In the not-so-distant past, nepotism was rampant within police departments. This was a protective response by police to make sure that those who joined them were just like them—reinforcing the subculture and the status quo. Police encouraged their friends and relatives who held the same worldview as they did to join their ranks. The goal today is to continue to staff the ranks of the police with persons who reflect the community served…

Step Three: Listen

Police leaders must intently listen to their officers and members of the community.

This book is about more than change—it is about transformation. And transformation involves conversion, inside work, not just a change in appearance. The transformation of a police organization first begins inside its members. Much of what I have written here may be new and startling to some. But it shouldn’t be foreign to those who are watching and listening to what is happening in the world today. The non-hierarchical pro-democracy movements around the world are really harbingers of the future. For the American police to attain the high level of professional excellence that I believe they are capable of, they will have to undergo this kind of total transformation…

Step Four: Train and Lead

Police leaders must implement professional training and a collaborative leadership style.

To train is to lead, and to lead is to train—the two are inextricably linked. Good leaders are good trainers and vice versa. When I embarked on the huge task of improving the Madison department from top to bottom, I started thinking about the valuable role rank-and-file officers could take in being an active part of this transformation. Therefore, I had to be able to attract, hire, and promote to leadership positions the finest people I could find…

Step Five: Improve Continuously

Police must unceasingly improve the systems in which they work—everything they do. 

Improvement of our nation’s police is possible, but it has got to be constant and not a sporadic occurrence. It is going to take some work from every one of us. It is possible to engage police officers in a pursuit of excellence, which is essentially what this is. In the long run, this commitment to improving the systems in which police work is good for them and all of us: police will have more support from their community, they will feel nobler about themselves and the work they do, and their workplaces will be more comfortable, gratifying, and engaging…

Step Six: Evaluate

Police must be able to critically assess, or have assessed, the crucial tasks and functions they are expected to perform.

My first efforts to evaluate how we were doing were rudimentary.I knew I had to have frequent and on-going contact with the Madison community I was hired to serve and protect… I came to understand that I needed a more official and systematic way to find out how we were doing. To find a way beyond just listening at community meetings, receiving comments from elected officials, or reading letters to the editor in our daily newspapers… I knew this: citizens who have had no contact with their police tend to rate us quite high; out of sight, out of mind. Conversely, those who have had contact with us don’t rate us quite as high as those who have not. And, disturbingly, the more contact citizens have with us, the lower they tend to rate us…

Step Seven: Sustain

Police leaders must be able to maintain and continue improvements to their organizations.

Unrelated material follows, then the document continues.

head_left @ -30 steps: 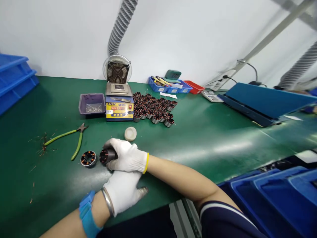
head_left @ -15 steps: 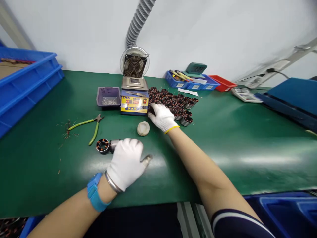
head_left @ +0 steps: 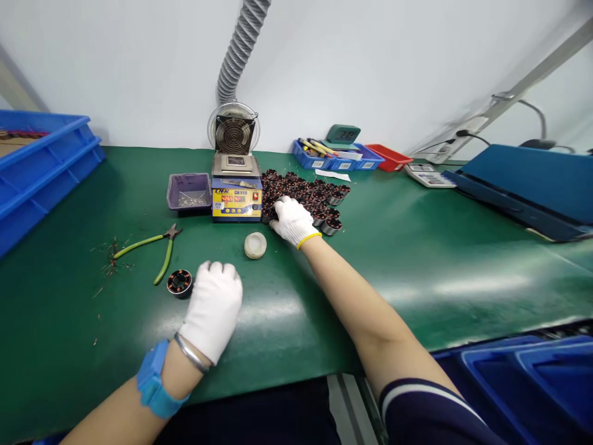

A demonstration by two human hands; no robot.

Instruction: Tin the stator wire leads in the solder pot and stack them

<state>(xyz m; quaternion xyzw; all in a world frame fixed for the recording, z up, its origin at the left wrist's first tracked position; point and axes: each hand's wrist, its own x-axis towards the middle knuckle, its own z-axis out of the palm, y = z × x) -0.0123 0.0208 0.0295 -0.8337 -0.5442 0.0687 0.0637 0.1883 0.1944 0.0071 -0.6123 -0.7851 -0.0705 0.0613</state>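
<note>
My left hand (head_left: 214,300), in a white glove, is closed with its fingers curled down just above the bench. A ring-shaped motor stator (head_left: 179,283) with copper windings stands beside it on the left. What the left fingers hold is hidden under the glove. Farther off, my right hand (head_left: 295,220), also gloved, reaches to the near left edge of a pile of motor stators (head_left: 301,190). Its thumb and fingers close around a stator (head_left: 267,214) there, partly covered by the pile and the hand. A round whitish cup (head_left: 255,245) sits between both hands.
Behind the cup stands a yellow-blue solder pot (head_left: 236,201), with a purple tray (head_left: 189,193) at its left. Green-handled cutters (head_left: 164,241) lie beside wire scraps. Blue bins (head_left: 312,156), a red bin (head_left: 388,157) and a calculator (head_left: 429,175) line the back right.
My left hand has drawn its thumb in and closed over the metal cylinder that showed at its fingers. My right hand remains at the pile's edge. The view has shifted to the right.
</note>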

A leader should always be thinking ahead, scanning and listening. And this should be with the intent to sustain the good work and improvements that the organization has accomplished. It turned out that what I was developing almost unknowingly in Madison was something Peter Senge later came to identify in his book “The Fifth Discipline: The Art and Practice of the Learning Organization” When I first read Senge’s excellent definition of the learning organization, it made clear that what we were attempting to do was just that: ”Organizations where people continually expand their capacity to create the results they truly desire, where new and expansive patterns of thinking are nurtured, where collective aspiration is set free, and where people are continually learning to learn together…”


These are the seven necessary steps that communities and their police must take together.